By Shannawilson @shanna_wilson
The Tender Bar: A Review
*Full Disclaimer* This memoir is not...

The Tender Bar: A Review

*Full Disclaimer* This memoir is not new (although the author does have a new novel out this fall) and I’m sure I’ve mentioned it in past posts. I don’t read books by pub date chronology, so I will rarely review a book when it comes out. The reality is there are too many books, not enough time, and not enough good ones get adequate coverage in the media whether they are hot off the press, or five years old.  I review what stirs me, and what I find compelling, articulate and meaningful. In the business of books, a title has a very short window to get press recognition and a fast sales bump. It’s nice to see sales bumps long after the fact, as audiences shift and reader needs change and develop. So there’s that.

The Tender Bar opens with J.R.’s childhood in Manhasset, New York, and delivers a level of detail only possibly through strong writing, clever rendering, and an unsettling need to make peace with the past. There were moments where I wanted to clap at the perfection of his sentence structure and laud his cast of characters, all flawed. The most triumphant part of the book is when adolescent J.R. meets Bill and Bud in the local bookstore—a serendipitous relationship that forms the shape of his future.
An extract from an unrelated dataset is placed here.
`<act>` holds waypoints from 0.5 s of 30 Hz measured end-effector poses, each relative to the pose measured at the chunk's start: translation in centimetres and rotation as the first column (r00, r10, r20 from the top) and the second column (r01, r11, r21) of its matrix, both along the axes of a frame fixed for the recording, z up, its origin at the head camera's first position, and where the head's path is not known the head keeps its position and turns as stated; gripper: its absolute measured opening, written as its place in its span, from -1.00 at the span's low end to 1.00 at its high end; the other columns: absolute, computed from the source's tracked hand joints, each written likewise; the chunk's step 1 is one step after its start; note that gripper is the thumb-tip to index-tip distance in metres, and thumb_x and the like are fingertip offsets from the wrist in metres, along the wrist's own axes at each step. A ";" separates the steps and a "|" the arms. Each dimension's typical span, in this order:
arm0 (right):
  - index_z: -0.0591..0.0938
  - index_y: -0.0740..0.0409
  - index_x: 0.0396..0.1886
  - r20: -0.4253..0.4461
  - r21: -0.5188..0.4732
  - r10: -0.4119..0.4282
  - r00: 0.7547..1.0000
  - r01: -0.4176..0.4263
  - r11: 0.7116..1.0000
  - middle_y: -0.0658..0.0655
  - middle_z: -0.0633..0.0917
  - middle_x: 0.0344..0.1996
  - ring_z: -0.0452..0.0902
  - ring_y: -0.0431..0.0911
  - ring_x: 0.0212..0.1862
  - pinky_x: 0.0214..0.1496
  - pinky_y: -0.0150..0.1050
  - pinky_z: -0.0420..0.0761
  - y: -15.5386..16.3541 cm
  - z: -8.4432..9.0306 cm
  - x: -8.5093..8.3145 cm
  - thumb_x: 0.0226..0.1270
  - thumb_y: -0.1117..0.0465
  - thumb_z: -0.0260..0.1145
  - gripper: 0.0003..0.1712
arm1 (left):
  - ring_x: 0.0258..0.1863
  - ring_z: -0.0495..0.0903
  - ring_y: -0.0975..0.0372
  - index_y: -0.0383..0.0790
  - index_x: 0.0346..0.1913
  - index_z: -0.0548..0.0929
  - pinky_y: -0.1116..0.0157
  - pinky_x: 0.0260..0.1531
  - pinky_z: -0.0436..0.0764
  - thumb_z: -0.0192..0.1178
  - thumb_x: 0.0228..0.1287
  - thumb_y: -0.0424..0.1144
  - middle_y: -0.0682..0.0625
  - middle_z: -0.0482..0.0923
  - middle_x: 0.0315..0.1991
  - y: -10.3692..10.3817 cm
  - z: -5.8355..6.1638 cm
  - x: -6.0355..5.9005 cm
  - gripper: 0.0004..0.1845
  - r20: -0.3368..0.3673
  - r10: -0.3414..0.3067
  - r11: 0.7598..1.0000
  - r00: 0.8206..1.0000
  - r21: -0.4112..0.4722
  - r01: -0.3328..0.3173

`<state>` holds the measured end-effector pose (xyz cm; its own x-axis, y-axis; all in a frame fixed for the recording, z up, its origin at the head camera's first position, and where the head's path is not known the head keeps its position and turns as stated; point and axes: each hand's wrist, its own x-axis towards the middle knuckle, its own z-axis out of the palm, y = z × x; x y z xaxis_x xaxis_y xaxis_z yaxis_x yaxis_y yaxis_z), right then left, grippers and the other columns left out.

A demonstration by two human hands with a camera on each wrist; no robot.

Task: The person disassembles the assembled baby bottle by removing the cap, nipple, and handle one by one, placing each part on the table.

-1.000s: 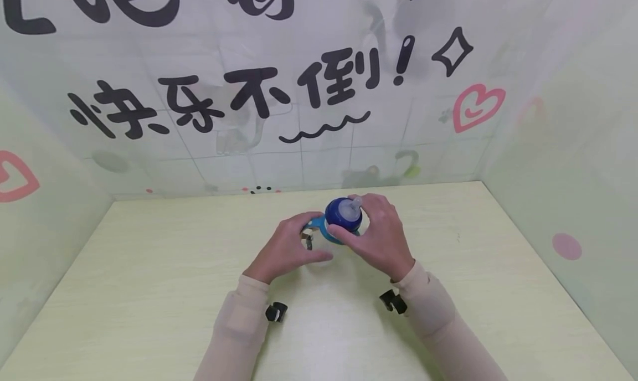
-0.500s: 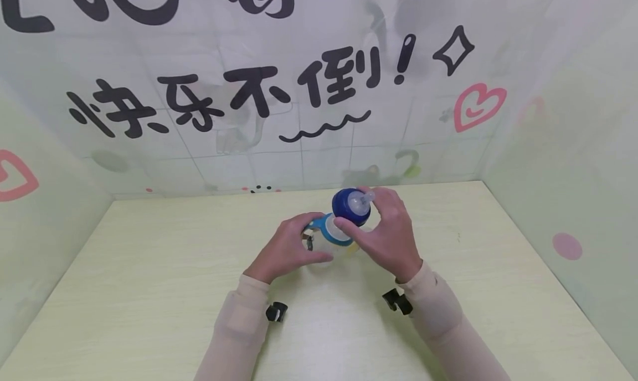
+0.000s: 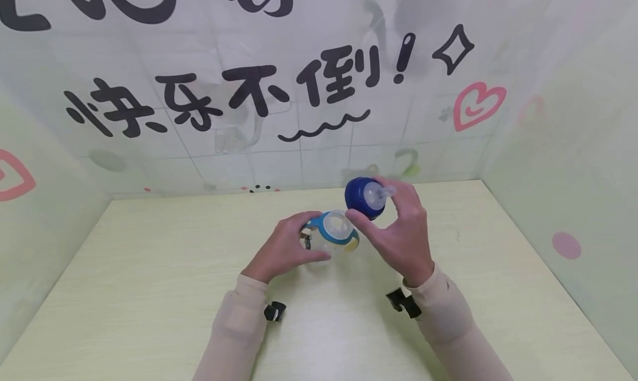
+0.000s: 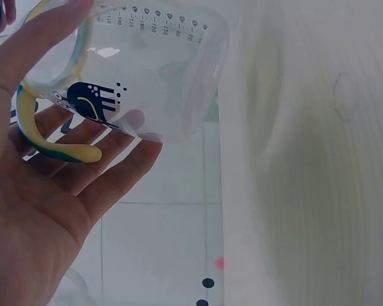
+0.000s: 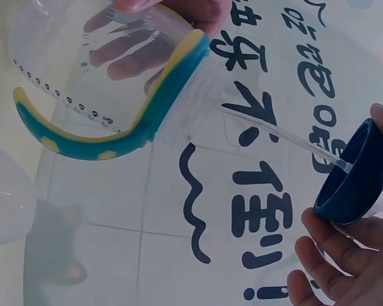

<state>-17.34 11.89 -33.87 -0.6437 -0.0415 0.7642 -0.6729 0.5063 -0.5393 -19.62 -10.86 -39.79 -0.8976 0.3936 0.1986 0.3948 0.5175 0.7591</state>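
gripping the clear baby bottle [image 3: 326, 242] from its left side, the left hand [image 3: 284, 251] has its fingers curled round the body, which rests near the middle of the pale wooden table [image 3: 149, 292], a little toward the far edge. in the left wrist view the fingers [image 4: 108, 159] lie under the transparent wall, printed with a dark cartoon figure and a row of measuring marks, and a yellow-and-teal handle [image 4: 57, 150] curves across the palm. the bottle's light blue collar [image 3: 339, 231] is open at the top, its mouth uncovered. in the right wrist view the same collar and handle [image 5: 115, 137] show teal with yellow spots, and a thin clear straw [image 5: 274, 137] runs from the bottle's mouth up to the dark blue screw cap [image 5: 354, 175]. just right of the bottle and above it, apart from the collar, the right hand [image 3: 399, 231] holds that cap [image 3: 361, 195] by its rim between thumb and fingers, tilted, with the clear silicone nipple [image 3: 379, 192] pointing to the right. behind the table's far edge stands a tiled wall sheet [image 3: 299, 148] with black chinese lettering [image 3: 224, 96] and a pink heart [image 3: 476, 107].
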 end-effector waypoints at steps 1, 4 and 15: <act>0.63 0.27 0.11 -0.005 -0.008 0.000 1.000 0.000 1.000 0.18 0.70 -0.06 0.50 0.07 0.07 0.05 0.04 0.47 0.1 0.1 0.1 0.06 -0.08 0.55 -0.29 | 0.06 0.58 0.20 -0.14 0.29 0.52 0.23 0.00 0.65 0.62 -0.09 -0.13 0.06 0.60 0.12 0.0 0.0 0.0 -0.19 0.001 0.000 1.000 1.000 0.002 0.000; 0.63 0.27 0.12 -0.016 -0.032 0.001 1.000 -0.001 0.999 0.19 0.69 -0.05 0.50 0.08 0.07 0.06 0.02 0.46 0.3 0.5 0.4 0.07 -0.07 0.55 -0.30 | 0.06 0.58 0.20 -0.15 0.29 0.52 0.23 0.00 0.65 0.62 -0.09 -0.14 0.06 0.59 0.12 0.0 -0.1 0.0 -0.20 0.002 0.002 1.000 1.000 0.006 -0.002; 0.61 0.30 0.15 -0.049 -0.054 -0.019 0.999 0.016 0.998 0.23 0.68 -0.03 0.50 0.04 0.08 0.09 -0.03 0.46 1.1 1.6 1.5 0.10 -0.10 0.53 -0.26 | 0.06 0.59 0.13 -0.18 0.30 0.51 0.19 0.01 0.65 0.62 -0.09 -0.13 0.03 0.59 0.14 -0.2 -0.4 -0.2 -0.18 0.003 0.016 1.000 1.000 0.021 -0.016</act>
<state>-15.82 12.96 -32.28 -0.6055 0.0112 0.7957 -0.6904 0.4898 -0.5323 -19.84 -11.06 -40.21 -0.9044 0.3748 0.2038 0.3842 0.5079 0.7710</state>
No doubt, he had a start in life that few would envy, an abusive and completely absent father, a rough and tumble extended family, a first love that for years, would make him walk through fire, and a sense of never quite fitting the scene he was in. Except for those times at Publican’s, where the men were loud, sturdy, New Yorkers. Cops and bartenders, passionate and bawdy. If a bar were an actor, Publican’s might be Marlon Brando. Abrupt, fist-swelling and loyal. The author goes deep into his life, examining his mother, his relatives, and most of all, the men in the bar that serve as male figures in his life void of paternal acceptance. Never dwelling, always delving, the first quarter of the book sees several iterations of a name change for the author. In the end, he’s J.R.

And you get a sense he’ll be ok with it.